Poroshenko gave no indication of when the proposed cease-fire would go into effect.

Pro-Russia militants in the Donetsk region -- who reportedly had recently received reinforcements from across the border with Russia, including tanks, armored personnel carriers, arms and ammunition -- apparently were not impressed with the proposal.
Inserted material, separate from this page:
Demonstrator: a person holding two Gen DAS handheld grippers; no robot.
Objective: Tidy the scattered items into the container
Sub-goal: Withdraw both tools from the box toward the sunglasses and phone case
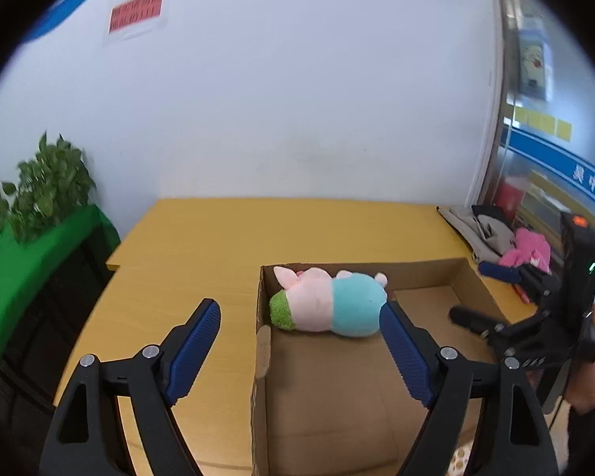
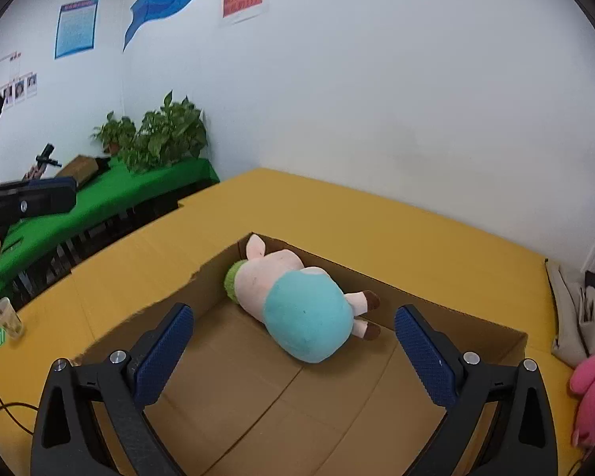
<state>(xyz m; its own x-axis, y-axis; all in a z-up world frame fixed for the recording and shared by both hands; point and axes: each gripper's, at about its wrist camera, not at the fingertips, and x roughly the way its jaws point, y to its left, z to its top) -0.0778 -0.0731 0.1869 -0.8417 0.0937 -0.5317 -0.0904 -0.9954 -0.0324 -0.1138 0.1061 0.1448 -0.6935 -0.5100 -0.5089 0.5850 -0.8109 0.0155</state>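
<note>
1. The cardboard box (image 2: 448,319) sits open-topped on the yellow surface (image 2: 337,214), taking up the near middle of it.
2. A plush pig (image 2: 297,301) in a teal shirt lies on its side on the box floor, its head and green cap in the far left corner, against the far wall, its feet toward the right.
3. The left gripper (image 1: 299,335) is spread wide and holds nothing; its left finger hangs over the bare surface outside the box's left wall, its right finger over the box interior, just beside the pig's teal body.
4. The right gripper (image 2: 293,341) is also wide apart and empty, both fingers above the box floor at the near side, with the pig lying between and beyond them.
5. A pink plush toy (image 2: 593,392) lies on the surface outside the box, near its right edge.
6. Grey folded cloth (image 2: 575,317) lies at the right edge of the surface, behind the pink toy.
7. A small clear cup (image 2: 8,317) stands near the left edge of the surface.
8. Potted plants (image 2: 158,135) stand on a green-covered table (image 2: 111,198) against the wall, off the far left corner of the surface.
</note>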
One of their leaders rejected the plan as “a meaningless PR stunt on the part of Poroshenko.”

“He offers to cease-fire so that we would lay down arms and his troops could get at us without a shot fired,” Denis Pushilin, leader of self-proclaimed Donetsk People’s Republic, said in a phone interview. “We could talk peace with the Kiev junta only on conditions that their troops and hardware leave the Donetsk and Luhansk regions.”

That was the first step of his own peace plan, Pushilin said.

“Then we can exchange all POWs on both sides and start talks about the recognition of our republics in the presence of international mediators,” he said. “Our regions will never again be part of Ukraine.”

Vladislav Seleznev, a spokesman for government operations against the separatists, said those forces so far had received no cease-fire order.

Separatists in the east and south, areas with large Russian-speaking populations, rose up against the central government after protests drove pro-Russia President Viktor Yanukovich from power in February and Moscow’s forces subsequently seized control of the Ukrainian peninsula of Crimea.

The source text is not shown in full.